Letter from Gordon Zahn
I am writing you now because much of what I have seen is deeply disturbing to me as a citizen, and because I realize how difficult it is for…even the board member to know, in detail, the conditions which exist here….I feel certain that by passing along my observations and detailed charges, you will see fit to correct the difficult situation under which inarticulate and unfortunate residents of this facility have been placed.
My first contention is that the residents of this institution have been, and still are, subject to capricious, careless, and unjust disciplinary actions. Related to this observation is that Rosewood, nominally intended to be a training school, has in fact become primarily custodial in emphasis and punitive in nature.
Custodial care may be appropriate for those whose degree of mental retardation is so severe that any efforts directed at rehabilitation or training would likely fail. But this limited form of care is tragically inadequate for the vast majority of Rosewood’s population, which is made up of those who are educable and trainable. It is in this group which you will find most of the ‘problem’ children at Rosewood. To a great extent, these are products of a childhood within which punishment was a way of life for those who kept stepping out of bounds. In return, these children kept reacting with socially unacceptable responses. For this behavior, they were then brought to Rosewood, not for punishment, but for training and correction….But once they were admitted to Rosewood, these same individuals who had been unable to adapt to the pressures of daily life at home and in the community, once again found themselves in a setting where their behaviors were being controlled by punishment of one degree or another—or threats of punishment.

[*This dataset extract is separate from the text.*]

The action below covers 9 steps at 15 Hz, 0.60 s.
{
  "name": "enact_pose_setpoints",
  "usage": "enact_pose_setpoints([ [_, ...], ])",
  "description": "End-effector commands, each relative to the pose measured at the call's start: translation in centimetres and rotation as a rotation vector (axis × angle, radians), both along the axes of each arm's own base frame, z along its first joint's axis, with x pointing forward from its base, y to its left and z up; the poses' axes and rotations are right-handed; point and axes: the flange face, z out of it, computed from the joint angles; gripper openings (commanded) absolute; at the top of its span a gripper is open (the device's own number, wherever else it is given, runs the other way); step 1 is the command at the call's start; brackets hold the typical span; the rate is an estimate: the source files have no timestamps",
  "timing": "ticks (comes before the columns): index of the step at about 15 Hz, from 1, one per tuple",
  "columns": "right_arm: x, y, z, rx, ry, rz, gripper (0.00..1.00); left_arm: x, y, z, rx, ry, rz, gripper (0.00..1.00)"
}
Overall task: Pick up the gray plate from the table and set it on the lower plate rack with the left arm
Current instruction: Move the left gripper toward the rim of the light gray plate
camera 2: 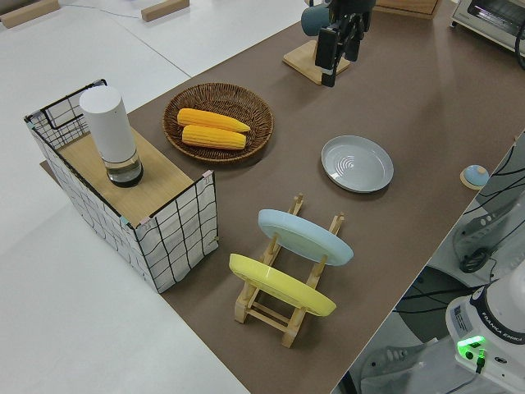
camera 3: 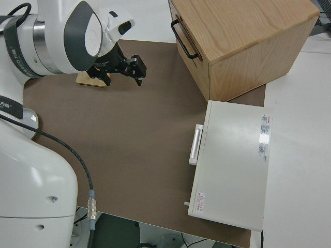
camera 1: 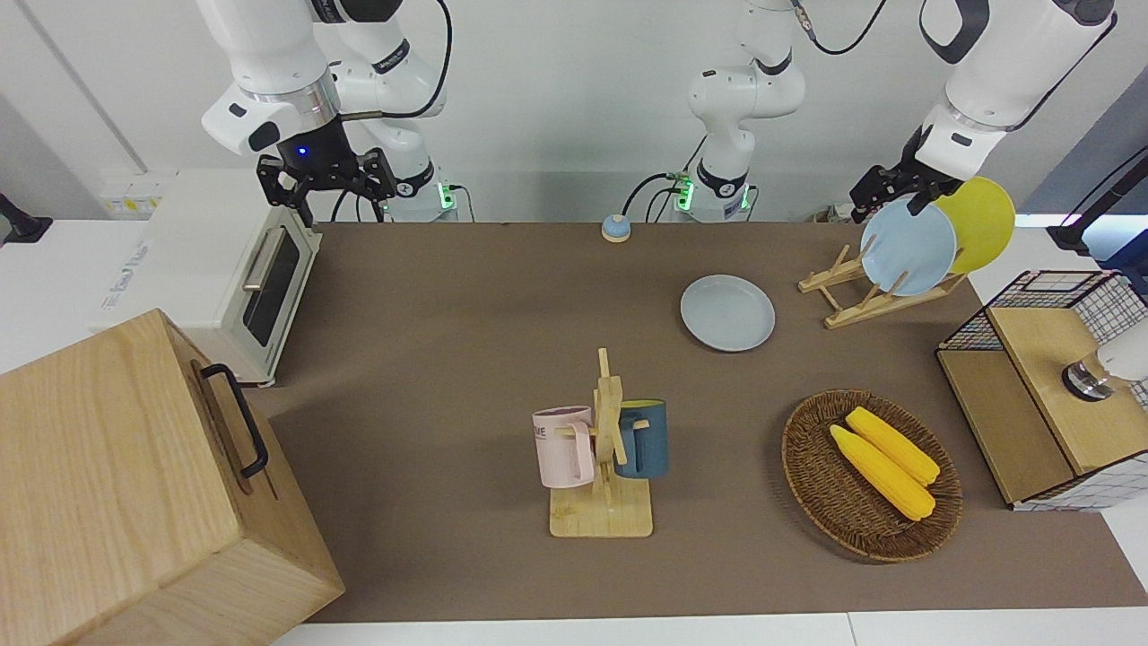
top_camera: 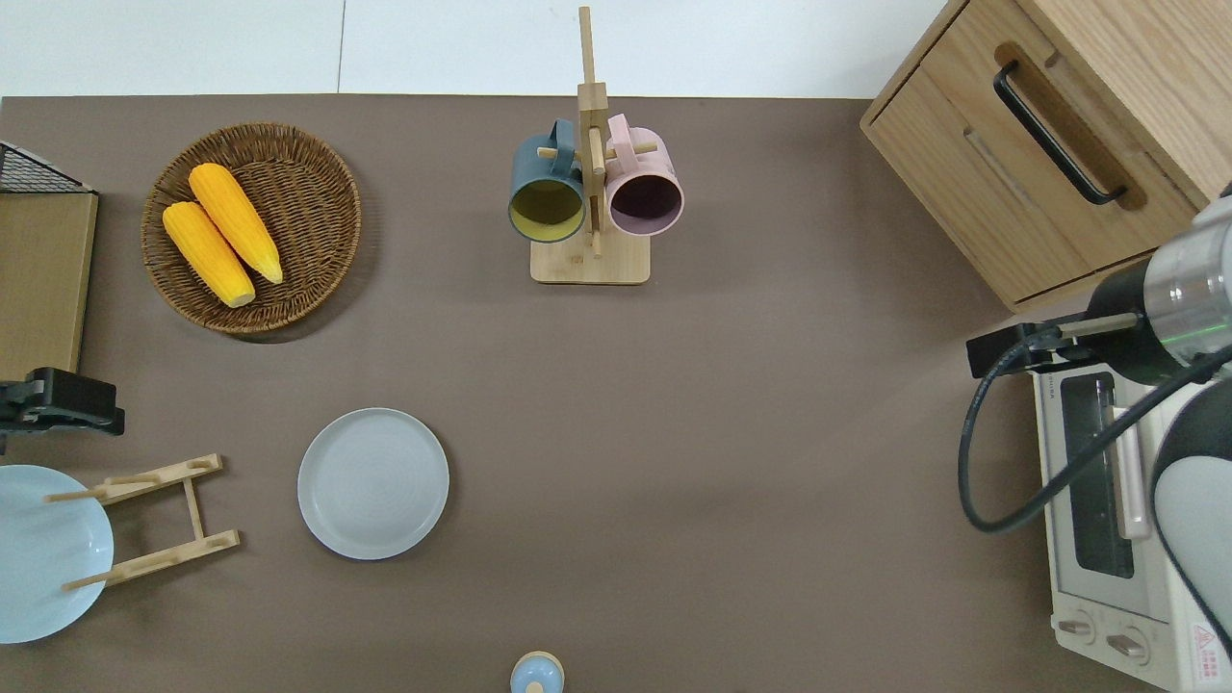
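The gray plate (camera 1: 727, 312) (top_camera: 373, 483) (camera 2: 357, 163) lies flat on the brown table (camera 1: 430, 359). Beside it, toward the left arm's end, stands the lower plate rack (camera 1: 863, 301) (top_camera: 154, 520) (camera 2: 283, 308). A light blue plate (camera 1: 908, 247) (camera 2: 305, 236) and a yellow plate (camera 1: 982, 222) (camera 2: 281, 285) lean in the rack. My left gripper (camera 1: 888, 202) (top_camera: 67, 402) (camera 2: 335, 61) hangs open and holds nothing. It is over the table between the rack and a wire-sided shelf, apart from the gray plate. My right arm is parked with its gripper (camera 1: 327, 193) (camera 3: 121, 76) open.
A wicker basket (camera 1: 812, 467) with two corn cobs sits farther from the robots than the gray plate. A wooden mug stand (camera 1: 605, 449) holds a pink and a dark blue mug. The wire-sided shelf (camera 1: 1049, 395), a toaster oven (camera 1: 242, 278), a wooden cabinet (camera 1: 134, 484) and a small blue knob (camera 1: 615, 227) line the edges.
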Motion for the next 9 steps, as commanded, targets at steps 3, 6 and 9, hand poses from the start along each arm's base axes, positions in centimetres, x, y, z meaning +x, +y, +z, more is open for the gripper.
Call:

All too often, the punishments imposed neither fit the ‘crime’ nor the ‘criminal.’
Rosewood is and has been sadly lacking offering proper recreational programs and facilities for its residents. A weekly movie is one of the very few diversions it does provide. However, instead of being offered in response to a very real human need, admittance to this program is provided as a ‘reward’ for good behavior. The children at the institution know that for the slightest misconduct they may be, and are often, deprived of their only pleasure for an entire week.
Recently, the institution held its first dance in several years. The children looked forward to this event as one of the most important in their lives. They talked of little else for weeks in advance of the affair. When the school principal in charge of the dance received the list of boys who had asked permission to attend, she deleted a large number of names. They were boys who for one reason or another were either ‘unworthy,’ or could not be trusted. One of these was a boy who had a reputation for ‘hanging around the cafeteria talking to one of the girls.’ Two weeks prior to the dance, he had been punished for such behavior and had promised he would refrain from doing the same in the future. The employee in charge of the cafeteria reported that he had kept his promise. But in spite of the improvement in his behavior his name was dropped from the list.
It is a regrettable fact that the majority of punishments meted out to the boys are not even reported to the doctor in charge. This places the child entirely at the mercy of untrained employees who more often than not are swayed by their emotional reactions to the misconduct which they have observed. One 14-7ear-old boy, an epileptic, became involved in an argument with another boy who had been sent to bring him back to his cottage. Upon arriving there, the disturbed epileptic kicked out the pane in the door. One of the staff doctors had informed members of our CPS unit that it is typical of epileptics to be generally irritable and unstable as a result of their affliction. The untrained attendant, probably unaware of this characteristic, punished him by taking away his movie privileges for an entire month.
Another boy was found guilty of tearing three hospital gowns. For this, he was punished by the nurse with the doctor’s consent, by transferring him to the institutional prison cottage for an indefinite period. He remained there for two and a half months because both the nurse and physician had forgotten about the incident, and that the boy was still there.
--Taken from Alex Sareyan, The Turning Point: How Persons of Conscience Brought About Major Change in the Care of America’s Mentally Ill. Scottsdale, PA: Herald Press, 1994. p79-82.